# The hardest part about being a writer...



## saintenitouche (Dec 27, 2011)

is networking. That's what I'm trying to do. My greatest desire is to be a preeminent author and poet. I believe that to achieve this, it is very important to be a distinguished member of the writing community. I want to experience great writing from today's up and coming poets and authors, I want their friendship and their opinions. Basically I've been experimenting and developing my technique, style and artistic content since I was a little kid (girl). I went through a phase where all my work was dark and lyrical as a child or very slam and sex related as a teenager. Right now I'm falling into a pattern of exploiting the darkness, sexuality, complexity and sheer art of every day life. I believe that psychological responses are my greatest inspiration, that nothing is more essential to human survival than love, that logic comes in many forms the most important of which is not common sense and that art is by far the most necessary enterprise humanity will ever undertake. So as a conclusion, I am a woman, I am a student, I am 21. I have many pieces I like, even more pieces I hate, a couple that I love. I want the world to hear them. I want to hear yours.


----------



## Miss Catrina (Dec 27, 2011)

Welcome. I'm new here too (obviously) and I agree about networking. It's difficult to even find people to read your work, especially when it's something you're uncomfortable showing to family members ("sex, drugs, and rock n' roll" sort of content ). Do you have that problem?


----------



## Dramatism (Dec 27, 2011)

Wow, it's like you wrote an essay intro, as if answering the question, "what brought you to these forums?"  Very well said.  I can't wait to see your work!


----------



## saintenitouche (Dec 27, 2011)

Thank you! I feel like the couple of writers I know all have the same problem and that is breaking out of their comfortable shell of their mind and exploring casual relationships. I'm trying to break that habit I've developed and become a member of the writing community. I will post as soon as I get things typed up. I'll also be checking out some of the challenges and things to get my brain working!


----------



## Inkling (Dec 27, 2011)

*Very well said!*

I really enjoyed reading your introduction. I very recently joined the forum and have been sooooo impressed with what I've been reading. I look forward to reading your work and having you read some of mine as well. I am 23 year old  woman whose friends (I'm sure) are tired of reading and serving as critics for my work.


----------



## saintenitouche (Dec 27, 2011)

Hahaha, thanks! I have one person at the moment who reads my work, but her replies are always the same. If you send me a message with a link to your work I'll get right to reading it, I'm still trying to find my way around the site, so I'm not sure how to find individual pieces just yet.


----------



## Kyle R (Dec 27, 2011)

Hey there. Welcome to the forums!

I noticed many triplets in your introduction. Subconscious or intentional? Prose is my favorite, too. Keeps things sounding clean, crisp, and precise. : )
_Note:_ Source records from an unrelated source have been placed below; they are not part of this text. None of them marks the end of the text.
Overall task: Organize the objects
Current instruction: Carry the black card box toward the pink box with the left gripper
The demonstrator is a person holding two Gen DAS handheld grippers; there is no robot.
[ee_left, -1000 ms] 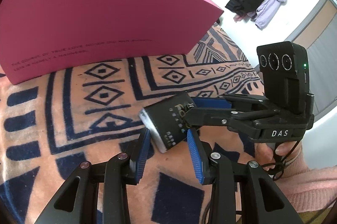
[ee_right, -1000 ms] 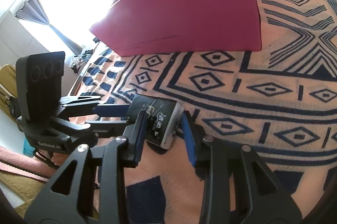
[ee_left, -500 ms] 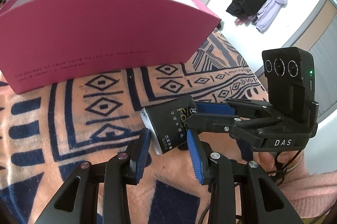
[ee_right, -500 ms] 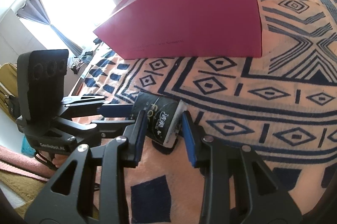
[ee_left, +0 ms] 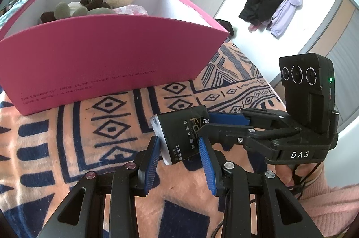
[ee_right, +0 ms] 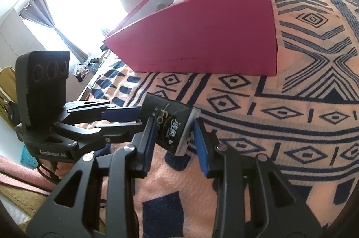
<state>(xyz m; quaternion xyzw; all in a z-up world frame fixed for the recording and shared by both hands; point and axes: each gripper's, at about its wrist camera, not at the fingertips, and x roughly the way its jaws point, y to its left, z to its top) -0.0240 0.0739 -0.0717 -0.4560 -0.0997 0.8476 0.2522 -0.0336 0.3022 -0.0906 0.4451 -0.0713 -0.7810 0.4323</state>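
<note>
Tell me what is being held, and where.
A black pack, pinched by both: the left hand-held gripper across one end, the right hand-held gripper across an adjacent end.

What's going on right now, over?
Left gripper, right gripper: jaws both shut on the black plastic-wrapped pack, above the peach-and-navy patterned blanket. Open pink cardboard box ahead, nothing between.

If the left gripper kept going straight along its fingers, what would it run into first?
The left gripper already has the black tissue pack between its fingers, so it would push that first. Beyond it stands the pink box, though depth is hard to judge.
</note>
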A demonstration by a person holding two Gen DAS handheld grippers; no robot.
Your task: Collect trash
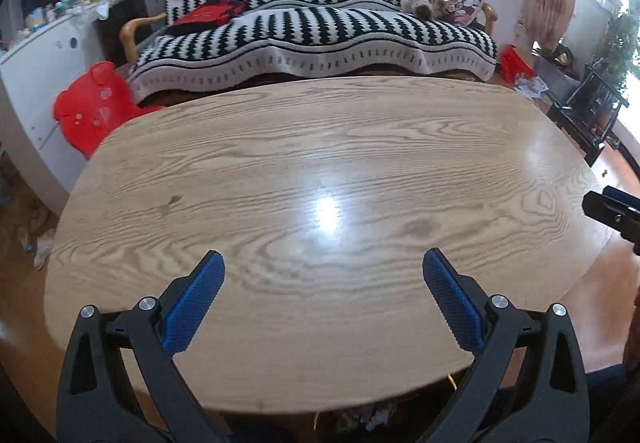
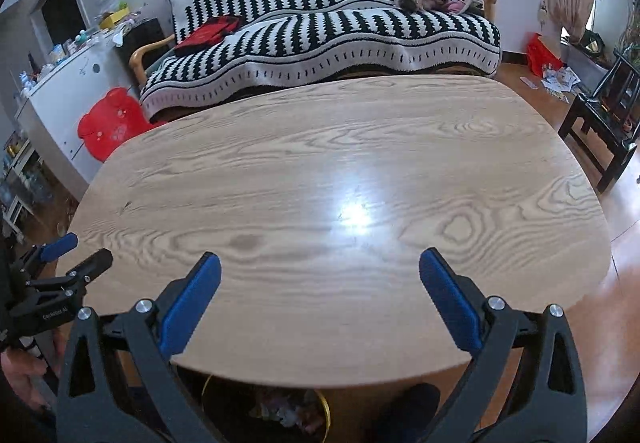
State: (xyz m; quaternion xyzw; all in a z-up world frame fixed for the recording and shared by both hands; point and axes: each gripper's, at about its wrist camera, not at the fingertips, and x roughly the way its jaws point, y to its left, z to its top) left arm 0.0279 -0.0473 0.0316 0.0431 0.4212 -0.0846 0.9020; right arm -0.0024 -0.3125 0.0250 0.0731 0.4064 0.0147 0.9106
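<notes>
My left gripper (image 1: 323,263) is open and empty, held over the near edge of an oval wooden table (image 1: 280,147). My right gripper (image 2: 320,263) is open and empty too, over the same table (image 2: 304,147). The left gripper also shows at the left edge of the right wrist view (image 2: 76,255), and the right gripper's tip shows at the right edge of the left wrist view (image 1: 612,207). Below the table's near edge a yellow-rimmed bin (image 2: 326,413) holds crumpled scraps (image 2: 288,411); it shows faintly in the left wrist view (image 1: 372,417). No trash shows on the tabletop.
A sofa with a black-and-white striped cover (image 1: 312,31) stands behind the table. A red stool (image 1: 92,103) and a white cabinet (image 1: 36,75) stand at the left. A dark chair (image 2: 608,119), a red bag (image 2: 542,55) and scattered papers (image 2: 560,79) are on the floor at the right.
</notes>
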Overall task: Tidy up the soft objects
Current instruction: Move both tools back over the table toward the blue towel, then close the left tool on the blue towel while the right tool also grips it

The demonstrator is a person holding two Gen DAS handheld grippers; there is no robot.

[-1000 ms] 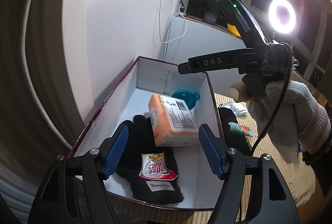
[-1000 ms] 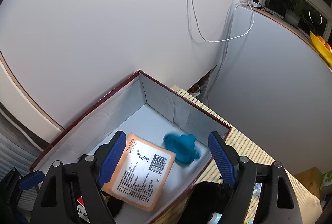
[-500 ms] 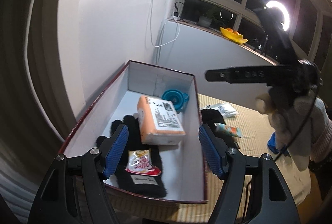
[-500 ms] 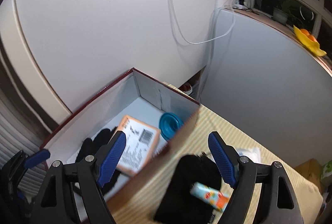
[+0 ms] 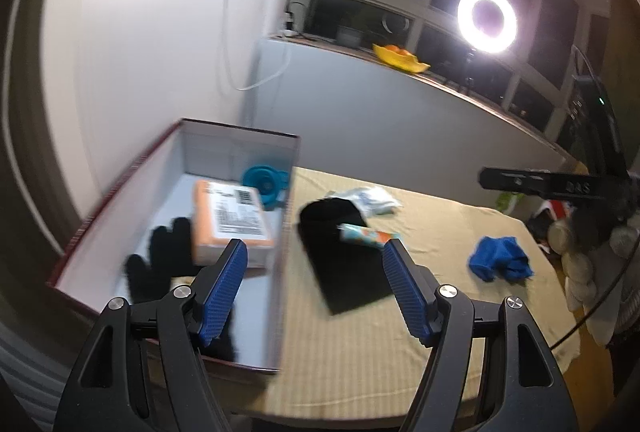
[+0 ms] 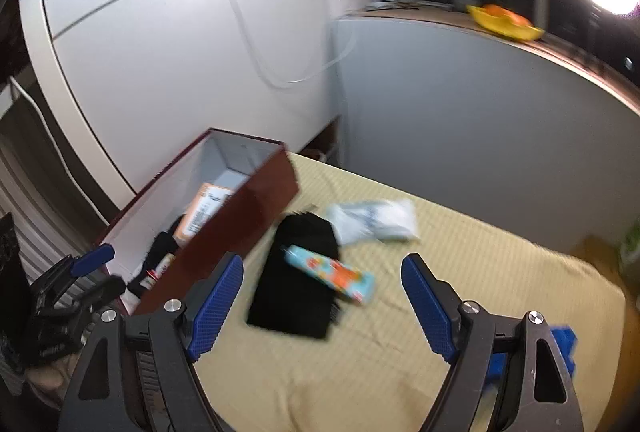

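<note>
A worktop (image 6: 460,272) under a ribbed beige cloth is sitting in a white-walled room corner, with a ring light (image 5: 487,19) glowing before dark windows. The landmark is a dark red cardboard box (image 5: 132,172) standing at the worktop's left edge. Inside it are lying an orange tissue pack (image 5: 234,220), a black glove (image 5: 160,264) and a teal cup (image 5: 264,182). Just beside the box's right wall a black pouch (image 6: 298,284) is lying flat, with a colourful tube (image 6: 332,274) resting across it and a clear plastic packet (image 6: 374,220) at its far end. Well apart from the box, a crumpled blue cloth (image 5: 500,258) is lying. The left tool (image 5: 314,286) and the right tool (image 6: 322,302) are both hanging released, jaws wide, gripping nothing.
</note>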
Look forward to seeing your work. Cheers.


----------



## saintenitouche (Dec 27, 2011)

Thanks :] but what is triplets? lol I don't think anything was really intentional, as i was just trying to communicate why I was joining.. but let me know what you meant, because now I'm confused. haha


----------



## saintenitouche (Dec 27, 2011)

Hey, yeah networking is so important but so difficult! I've become so comfortable inside myself that its hard for me to make friends, though I was the exact opposite as a child. My fiance doesn't read my work because he is totally non controversial and doesn't feel the same way about art as I do. It's never necessarily been hard to find readers and I've generally gotten good feedback but I need it from people who really understand the work I do. One thing I try not to worry about is the reaction my content will receive from family and friends because writing is about putting your soul on display. Your life IS art, and regardless of the reaction you need to put it out there. I know things I write may hurt and offend people but the fact is that sometimes art needs to hurt and offend to speak its purpose. Try not to worry about those things, if you want to be a writer you need to let go of your fear of reaction.


----------



## candid petunia (Dec 28, 2011)

Hi there, and welcome to WF.


----------



## Nickie (Dec 28, 2011)

Hi there, and welcome to the forums.


----------



## Bloggsworth (Dec 28, 2011)

saintenitouche said:


> ...My greatest desire is to be a preeminent author and poet. I believe that to achieve this, it is very important to be a distinguished member of the writing community...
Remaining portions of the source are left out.